_Prompt:_ Write out, please, the lines from the beginning of the material to the line with "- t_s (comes", including both ends and nothing else.

_Data extract:_
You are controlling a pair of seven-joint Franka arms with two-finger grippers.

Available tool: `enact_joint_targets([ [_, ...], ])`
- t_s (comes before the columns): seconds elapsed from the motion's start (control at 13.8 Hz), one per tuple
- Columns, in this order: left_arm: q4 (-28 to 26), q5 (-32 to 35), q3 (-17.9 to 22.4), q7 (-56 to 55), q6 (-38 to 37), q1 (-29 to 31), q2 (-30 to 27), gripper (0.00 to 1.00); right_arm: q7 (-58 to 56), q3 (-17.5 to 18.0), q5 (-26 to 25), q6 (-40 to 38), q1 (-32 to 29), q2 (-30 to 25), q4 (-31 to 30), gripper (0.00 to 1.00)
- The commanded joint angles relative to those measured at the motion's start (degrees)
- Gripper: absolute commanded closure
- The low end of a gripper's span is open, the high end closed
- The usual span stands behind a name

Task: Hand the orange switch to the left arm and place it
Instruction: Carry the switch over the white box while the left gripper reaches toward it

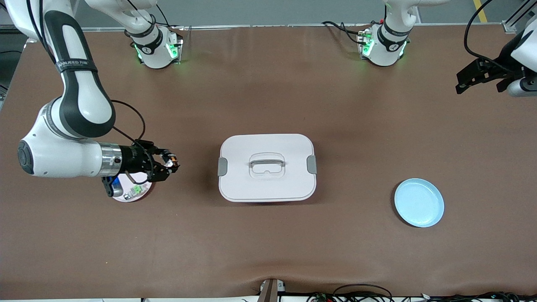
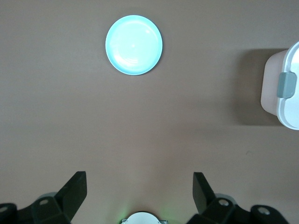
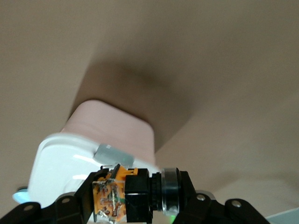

_Written response:_
You are controlling a pair of seven-joint Franka arms with two-finger grippers.

Available tool: `enact_joint_targets([ [_, ...], ])`
- t_s (comes before the columns): seconds elapsed from the motion's start (control at 13.8 Hz), one per tuple

Nothing else is required to finish the exercise.